Olvidamos, de forma injusta e inmerecida, cuál fue el papel de los sindicatos en aquellos tiempos consagrados a la penalidad. De hecho, la práctica totalidad de nuestros actuales derechos laborales, vigentes tantos años después, nacen como respuesta a la explotación surgida al calor de unas desaforadas revoluciones industriales, que normalizaron las jornadas de trabajo interminables o la explotación infantil. Hoy sabemos que la humanidad dio un salto crucial cuando el Derecho al Trabajo se convirtió en un Derecho Fundamental; hecho imposible de concebir sin el sindicalismo como eje, herramienta y motor.

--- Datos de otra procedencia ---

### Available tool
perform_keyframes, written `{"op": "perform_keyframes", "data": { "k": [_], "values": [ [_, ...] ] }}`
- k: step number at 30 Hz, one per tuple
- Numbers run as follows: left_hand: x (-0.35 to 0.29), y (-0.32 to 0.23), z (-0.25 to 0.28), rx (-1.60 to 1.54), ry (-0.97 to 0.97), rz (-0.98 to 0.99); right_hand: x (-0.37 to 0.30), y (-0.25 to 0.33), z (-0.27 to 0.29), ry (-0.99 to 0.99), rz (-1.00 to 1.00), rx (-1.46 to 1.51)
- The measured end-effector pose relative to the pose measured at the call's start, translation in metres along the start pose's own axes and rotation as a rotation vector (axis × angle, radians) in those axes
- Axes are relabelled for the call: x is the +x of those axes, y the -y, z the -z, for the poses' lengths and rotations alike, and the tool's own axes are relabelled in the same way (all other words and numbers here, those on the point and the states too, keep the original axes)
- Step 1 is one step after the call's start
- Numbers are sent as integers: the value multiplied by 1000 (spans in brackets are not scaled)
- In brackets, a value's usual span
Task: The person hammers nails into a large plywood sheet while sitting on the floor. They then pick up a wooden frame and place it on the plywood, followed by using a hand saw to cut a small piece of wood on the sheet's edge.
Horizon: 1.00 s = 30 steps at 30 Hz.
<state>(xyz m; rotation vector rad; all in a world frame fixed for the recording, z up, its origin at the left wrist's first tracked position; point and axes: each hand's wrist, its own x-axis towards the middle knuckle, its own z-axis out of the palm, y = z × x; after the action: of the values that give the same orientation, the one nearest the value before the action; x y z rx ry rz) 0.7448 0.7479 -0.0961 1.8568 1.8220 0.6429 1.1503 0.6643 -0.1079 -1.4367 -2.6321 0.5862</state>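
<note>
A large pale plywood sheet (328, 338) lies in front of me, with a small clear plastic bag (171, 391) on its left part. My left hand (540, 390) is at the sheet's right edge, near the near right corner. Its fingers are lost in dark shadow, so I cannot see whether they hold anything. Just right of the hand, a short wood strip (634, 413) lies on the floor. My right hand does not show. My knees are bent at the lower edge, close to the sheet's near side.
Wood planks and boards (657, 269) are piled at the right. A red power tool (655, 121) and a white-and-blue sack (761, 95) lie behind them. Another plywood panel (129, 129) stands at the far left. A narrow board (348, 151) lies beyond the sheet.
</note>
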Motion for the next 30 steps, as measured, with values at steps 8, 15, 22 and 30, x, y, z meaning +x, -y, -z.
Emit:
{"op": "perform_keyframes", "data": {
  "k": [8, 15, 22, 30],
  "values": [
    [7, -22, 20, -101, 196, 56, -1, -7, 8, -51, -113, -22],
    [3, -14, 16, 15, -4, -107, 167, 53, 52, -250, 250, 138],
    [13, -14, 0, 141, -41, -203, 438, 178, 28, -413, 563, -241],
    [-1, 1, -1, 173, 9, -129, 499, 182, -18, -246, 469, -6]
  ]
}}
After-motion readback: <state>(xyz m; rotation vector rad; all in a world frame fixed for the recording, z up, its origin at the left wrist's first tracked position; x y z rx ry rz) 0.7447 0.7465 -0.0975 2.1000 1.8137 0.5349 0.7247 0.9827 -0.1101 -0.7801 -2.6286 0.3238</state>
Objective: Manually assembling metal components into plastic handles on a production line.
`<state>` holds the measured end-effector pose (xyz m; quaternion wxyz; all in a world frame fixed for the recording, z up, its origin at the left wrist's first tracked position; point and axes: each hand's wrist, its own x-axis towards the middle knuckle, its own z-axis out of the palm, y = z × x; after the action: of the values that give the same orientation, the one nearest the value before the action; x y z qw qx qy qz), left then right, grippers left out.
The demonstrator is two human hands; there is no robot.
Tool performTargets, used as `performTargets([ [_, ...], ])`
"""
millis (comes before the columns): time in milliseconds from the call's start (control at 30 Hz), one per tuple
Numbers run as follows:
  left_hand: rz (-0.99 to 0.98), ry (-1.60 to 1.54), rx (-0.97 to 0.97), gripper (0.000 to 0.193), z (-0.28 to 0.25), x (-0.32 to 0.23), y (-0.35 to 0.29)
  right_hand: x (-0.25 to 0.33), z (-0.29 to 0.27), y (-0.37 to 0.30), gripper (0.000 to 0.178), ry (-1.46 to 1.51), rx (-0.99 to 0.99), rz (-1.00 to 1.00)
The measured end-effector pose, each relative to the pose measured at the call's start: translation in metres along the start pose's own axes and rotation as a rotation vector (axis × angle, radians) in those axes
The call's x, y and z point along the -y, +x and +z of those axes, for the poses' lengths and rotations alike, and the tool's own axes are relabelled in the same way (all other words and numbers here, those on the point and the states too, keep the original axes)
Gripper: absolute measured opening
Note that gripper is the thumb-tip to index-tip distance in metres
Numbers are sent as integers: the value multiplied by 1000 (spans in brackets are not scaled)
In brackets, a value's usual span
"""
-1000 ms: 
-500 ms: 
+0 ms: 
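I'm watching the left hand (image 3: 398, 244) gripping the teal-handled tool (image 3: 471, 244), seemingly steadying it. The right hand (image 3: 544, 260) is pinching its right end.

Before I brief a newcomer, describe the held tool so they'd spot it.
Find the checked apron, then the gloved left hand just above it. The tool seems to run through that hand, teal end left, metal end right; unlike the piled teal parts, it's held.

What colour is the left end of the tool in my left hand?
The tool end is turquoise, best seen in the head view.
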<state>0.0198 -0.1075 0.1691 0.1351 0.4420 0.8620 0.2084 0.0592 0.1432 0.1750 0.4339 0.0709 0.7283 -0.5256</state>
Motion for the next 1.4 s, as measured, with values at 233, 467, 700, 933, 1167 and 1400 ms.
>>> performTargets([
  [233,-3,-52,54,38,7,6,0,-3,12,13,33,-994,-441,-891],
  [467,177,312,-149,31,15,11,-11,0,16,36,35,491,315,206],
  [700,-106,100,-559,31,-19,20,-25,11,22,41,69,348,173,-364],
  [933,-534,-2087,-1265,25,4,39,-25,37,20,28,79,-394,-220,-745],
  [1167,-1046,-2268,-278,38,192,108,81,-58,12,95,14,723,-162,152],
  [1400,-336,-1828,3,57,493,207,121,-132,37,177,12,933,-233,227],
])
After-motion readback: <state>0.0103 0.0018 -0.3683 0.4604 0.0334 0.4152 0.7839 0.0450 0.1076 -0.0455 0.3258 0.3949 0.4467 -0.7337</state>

En efecto, como sociedad tenemos una elección por delante: o nos dejamos llevar por las inercias que colocan el progreso y los negocios por encima de la humanidad, o demostramos que hemos aprendido del pasado, consensuando una transición centrada en las personas y donde no dejemos a nadie atrás.
Es posible que se escuchen voces que tilden este planteamiento como catastrofista. O que describan propuestas como la distribución de la riqueza, el reparto del trabajo o la reducción de la jornada y la vida laboral como falacias, ocurrencias o quimeras. Coincidirían con las mismas voces que se oponían a la jornada de ocho horas, a las vacaciones pagadas, al descenso dominical o al Impuesto de Sociedades. Las mismas voces que la historia ha arrumbado en el trastero de los necios.